Source records:
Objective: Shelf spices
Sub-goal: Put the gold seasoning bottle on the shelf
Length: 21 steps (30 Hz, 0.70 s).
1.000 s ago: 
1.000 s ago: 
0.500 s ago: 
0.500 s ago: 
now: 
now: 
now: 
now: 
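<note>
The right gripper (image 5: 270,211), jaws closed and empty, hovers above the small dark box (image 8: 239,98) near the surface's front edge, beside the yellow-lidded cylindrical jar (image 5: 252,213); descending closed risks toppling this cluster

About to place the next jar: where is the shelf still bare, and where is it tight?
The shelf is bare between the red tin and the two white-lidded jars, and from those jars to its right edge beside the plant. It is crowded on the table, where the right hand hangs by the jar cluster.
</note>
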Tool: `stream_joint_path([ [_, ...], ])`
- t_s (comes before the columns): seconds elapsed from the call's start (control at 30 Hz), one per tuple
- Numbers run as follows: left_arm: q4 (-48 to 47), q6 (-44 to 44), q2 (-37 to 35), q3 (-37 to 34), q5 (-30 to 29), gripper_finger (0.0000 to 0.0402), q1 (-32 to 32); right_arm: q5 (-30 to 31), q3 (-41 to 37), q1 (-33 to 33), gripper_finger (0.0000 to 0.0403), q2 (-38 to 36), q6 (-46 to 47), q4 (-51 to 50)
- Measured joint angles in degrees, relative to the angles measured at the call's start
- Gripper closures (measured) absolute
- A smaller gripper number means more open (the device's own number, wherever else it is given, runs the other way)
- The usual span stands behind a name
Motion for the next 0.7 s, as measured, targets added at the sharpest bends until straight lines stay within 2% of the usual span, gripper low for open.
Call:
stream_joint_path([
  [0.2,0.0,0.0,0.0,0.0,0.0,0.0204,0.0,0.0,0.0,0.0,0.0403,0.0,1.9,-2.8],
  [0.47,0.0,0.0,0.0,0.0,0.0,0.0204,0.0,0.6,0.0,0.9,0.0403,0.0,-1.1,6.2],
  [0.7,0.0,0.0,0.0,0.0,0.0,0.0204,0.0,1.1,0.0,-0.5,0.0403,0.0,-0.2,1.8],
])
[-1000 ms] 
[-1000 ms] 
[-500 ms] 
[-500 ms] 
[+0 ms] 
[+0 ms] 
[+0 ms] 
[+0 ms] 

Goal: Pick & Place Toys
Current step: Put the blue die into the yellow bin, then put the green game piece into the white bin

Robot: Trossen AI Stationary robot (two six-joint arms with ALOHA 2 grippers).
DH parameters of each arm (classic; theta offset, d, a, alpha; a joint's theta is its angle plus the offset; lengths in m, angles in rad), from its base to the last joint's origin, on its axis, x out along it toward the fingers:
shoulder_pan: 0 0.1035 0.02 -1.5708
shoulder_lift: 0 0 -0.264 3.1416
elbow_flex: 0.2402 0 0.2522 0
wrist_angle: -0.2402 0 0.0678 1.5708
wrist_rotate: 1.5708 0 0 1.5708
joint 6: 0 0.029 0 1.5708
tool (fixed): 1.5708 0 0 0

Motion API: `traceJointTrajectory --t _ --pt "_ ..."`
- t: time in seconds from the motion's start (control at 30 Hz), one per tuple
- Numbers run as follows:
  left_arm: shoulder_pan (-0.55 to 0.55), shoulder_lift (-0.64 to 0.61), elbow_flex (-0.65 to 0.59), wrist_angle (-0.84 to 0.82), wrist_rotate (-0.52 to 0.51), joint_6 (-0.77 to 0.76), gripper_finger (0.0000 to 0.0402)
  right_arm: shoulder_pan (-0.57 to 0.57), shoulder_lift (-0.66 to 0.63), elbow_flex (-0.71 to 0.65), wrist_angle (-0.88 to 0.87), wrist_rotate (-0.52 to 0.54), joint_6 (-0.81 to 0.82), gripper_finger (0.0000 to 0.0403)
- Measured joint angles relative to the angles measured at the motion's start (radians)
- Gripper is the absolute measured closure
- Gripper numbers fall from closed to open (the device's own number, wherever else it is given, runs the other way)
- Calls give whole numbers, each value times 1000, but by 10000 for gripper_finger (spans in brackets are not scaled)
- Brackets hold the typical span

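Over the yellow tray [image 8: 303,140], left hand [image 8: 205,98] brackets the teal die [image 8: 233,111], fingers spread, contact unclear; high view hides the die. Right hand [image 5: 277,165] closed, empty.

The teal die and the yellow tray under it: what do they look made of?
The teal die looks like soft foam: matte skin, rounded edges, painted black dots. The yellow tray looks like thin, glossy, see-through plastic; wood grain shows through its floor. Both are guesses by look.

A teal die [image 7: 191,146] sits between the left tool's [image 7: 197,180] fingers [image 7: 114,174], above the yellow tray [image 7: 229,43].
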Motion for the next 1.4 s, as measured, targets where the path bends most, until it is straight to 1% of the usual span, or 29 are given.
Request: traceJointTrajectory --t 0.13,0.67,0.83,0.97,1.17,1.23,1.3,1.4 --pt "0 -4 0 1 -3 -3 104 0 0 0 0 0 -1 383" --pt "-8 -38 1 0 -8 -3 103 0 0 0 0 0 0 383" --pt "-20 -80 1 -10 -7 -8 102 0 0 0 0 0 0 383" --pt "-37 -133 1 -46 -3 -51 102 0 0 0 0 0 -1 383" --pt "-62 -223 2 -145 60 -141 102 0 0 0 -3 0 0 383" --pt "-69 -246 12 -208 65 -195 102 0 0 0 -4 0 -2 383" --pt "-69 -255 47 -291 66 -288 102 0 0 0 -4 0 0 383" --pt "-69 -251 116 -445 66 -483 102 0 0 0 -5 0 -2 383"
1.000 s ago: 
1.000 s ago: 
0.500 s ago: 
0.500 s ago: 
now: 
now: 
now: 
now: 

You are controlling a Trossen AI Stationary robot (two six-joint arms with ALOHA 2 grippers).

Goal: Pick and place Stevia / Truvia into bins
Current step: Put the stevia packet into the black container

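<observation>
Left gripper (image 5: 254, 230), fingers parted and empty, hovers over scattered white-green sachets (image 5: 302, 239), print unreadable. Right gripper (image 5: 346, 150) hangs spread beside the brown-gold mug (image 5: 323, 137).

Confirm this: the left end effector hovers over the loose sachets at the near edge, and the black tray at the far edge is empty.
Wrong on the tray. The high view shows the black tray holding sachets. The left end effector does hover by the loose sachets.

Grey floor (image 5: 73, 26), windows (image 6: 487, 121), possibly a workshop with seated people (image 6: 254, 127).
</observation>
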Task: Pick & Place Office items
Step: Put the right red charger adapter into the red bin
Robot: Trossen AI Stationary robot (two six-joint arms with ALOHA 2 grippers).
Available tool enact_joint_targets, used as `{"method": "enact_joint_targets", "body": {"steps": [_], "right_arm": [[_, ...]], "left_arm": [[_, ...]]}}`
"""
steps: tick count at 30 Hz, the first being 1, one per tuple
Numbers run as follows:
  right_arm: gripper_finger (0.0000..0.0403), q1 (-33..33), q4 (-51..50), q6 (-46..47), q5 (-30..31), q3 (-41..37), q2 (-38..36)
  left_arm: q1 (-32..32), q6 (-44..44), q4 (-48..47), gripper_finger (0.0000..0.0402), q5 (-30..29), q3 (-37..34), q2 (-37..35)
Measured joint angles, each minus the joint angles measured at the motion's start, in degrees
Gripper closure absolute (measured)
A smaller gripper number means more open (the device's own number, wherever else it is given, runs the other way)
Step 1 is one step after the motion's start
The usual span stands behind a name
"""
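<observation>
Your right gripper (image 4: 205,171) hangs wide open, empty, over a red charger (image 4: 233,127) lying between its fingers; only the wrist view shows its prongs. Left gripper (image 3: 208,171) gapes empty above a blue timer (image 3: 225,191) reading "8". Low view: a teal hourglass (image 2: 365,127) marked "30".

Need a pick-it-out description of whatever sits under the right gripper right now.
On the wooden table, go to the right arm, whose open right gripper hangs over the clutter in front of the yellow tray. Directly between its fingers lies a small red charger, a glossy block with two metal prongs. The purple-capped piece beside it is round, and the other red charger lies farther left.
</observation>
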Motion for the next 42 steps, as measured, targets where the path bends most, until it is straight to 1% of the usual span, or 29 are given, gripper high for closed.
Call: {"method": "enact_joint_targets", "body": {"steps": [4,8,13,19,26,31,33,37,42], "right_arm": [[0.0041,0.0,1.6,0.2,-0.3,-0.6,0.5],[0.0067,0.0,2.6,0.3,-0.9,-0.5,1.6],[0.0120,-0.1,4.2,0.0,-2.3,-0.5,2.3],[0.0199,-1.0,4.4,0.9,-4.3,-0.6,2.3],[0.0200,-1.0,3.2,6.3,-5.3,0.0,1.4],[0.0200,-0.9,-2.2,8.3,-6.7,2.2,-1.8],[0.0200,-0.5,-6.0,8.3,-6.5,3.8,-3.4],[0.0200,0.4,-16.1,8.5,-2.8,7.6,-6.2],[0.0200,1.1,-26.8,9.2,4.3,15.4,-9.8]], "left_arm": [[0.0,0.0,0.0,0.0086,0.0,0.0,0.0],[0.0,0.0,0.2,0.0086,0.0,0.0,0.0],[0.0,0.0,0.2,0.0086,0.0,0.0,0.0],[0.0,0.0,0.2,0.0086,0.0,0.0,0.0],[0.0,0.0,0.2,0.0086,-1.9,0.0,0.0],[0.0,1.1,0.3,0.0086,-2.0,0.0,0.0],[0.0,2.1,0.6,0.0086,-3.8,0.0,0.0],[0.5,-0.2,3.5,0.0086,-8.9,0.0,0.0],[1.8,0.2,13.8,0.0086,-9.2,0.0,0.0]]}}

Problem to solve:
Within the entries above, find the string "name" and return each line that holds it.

Task output:
- The usual span stands behind a name
The usual span stands behind a name

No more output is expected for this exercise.